Put it this way. If they have to pivot (not pause.. literally pivot) it is all over. That will mean they have exhausted every behind the scenes tool they can. Powell does not want to pivot. Gold and Silver will scream. Inflation will go through the roof on goods. They may use capital controls and new rules to keep things out of the ionosphere. This would explode geopolitical risk as well.
6- Did the SVB executives do anything?
Yes.
They sold their stock just as the pandemic emergency was ending.
7- What is one thing you can say with large confidence?
We thought that the inflation target would be raised from 2% to 3% before.. we think it a hell of a lot more now. Here is what we wrote about that Friday
One thing that’s starting to make sense. Is if this bank crisis remains a crisis and the Fed doesn’t pivot or do something special, and Yellen can’t fix it from her side—It just brings us that much closer to raising the inflation target from 2% to three or 4%.
This type of event gives the Fed cover to change their tune on the inflation target. Meaning Powell can say
“We firmly want to get to 2% but if we continue to pursue 2% at this rate, we could cause some serious harm in the economy.
Therefore, we are going to change our target to 4% and then after six months we will lower to 3%. Then after six months will lower to 2%.
We’re going to do this because the expectations of the market are becoming very fearful because banks are having depositors pull their money in fear of the further rate hikes, continuing and certain entities need to unwind risk“
Something like that. But this definitely give them cover to raise the target.
We absolutely believe that the inflation target will be raised. The Fed will then start YCC1
(a QE effect to keep a lid on bond yields, but not stocks). When? Not for months, until after the crisis is handled. You do not make announcements like this in the middle of it all.

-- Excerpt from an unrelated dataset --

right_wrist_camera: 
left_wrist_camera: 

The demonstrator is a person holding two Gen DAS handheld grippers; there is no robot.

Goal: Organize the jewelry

8- Is there contagion risk?
Yes. MS and GS do not think there is much risk. ZH does. We think there is risk, and they already know who is going to need help or go under. Here is MS:
We do not expect that other banks in our coverage will need to raise capital: This is because we do not expect the same level of deposit outflows at the other banks in our coverage. Therefore, we do not expect any meaningful sale of AFS securities that will result in a large capital hit, which would necessitate a capital raise.
9- Anything Else?
Yes. Jim Cramer should be fired
After telling everyone Bear Stearns was safe before it went belly up years ago…
Cramer then told investors to buy SVB on February 8th….
If that wasn’t bad enough.. Now he’s telling us JPM is safe…
10- Addendum:
This is credit related stuff. Their no denying it is the most important part of the financial economy. Without commercial credit, there is no real economy. Once banks and companies stop lending to each other everything stops. This smells like a much bigger version of the merchant energy collapse precipitated by Enron back in the day when none trusted each other to do business. Back then the physical market almost shut down. Nobody’s credit was trusted anymore. This is where we are now, but much bigger.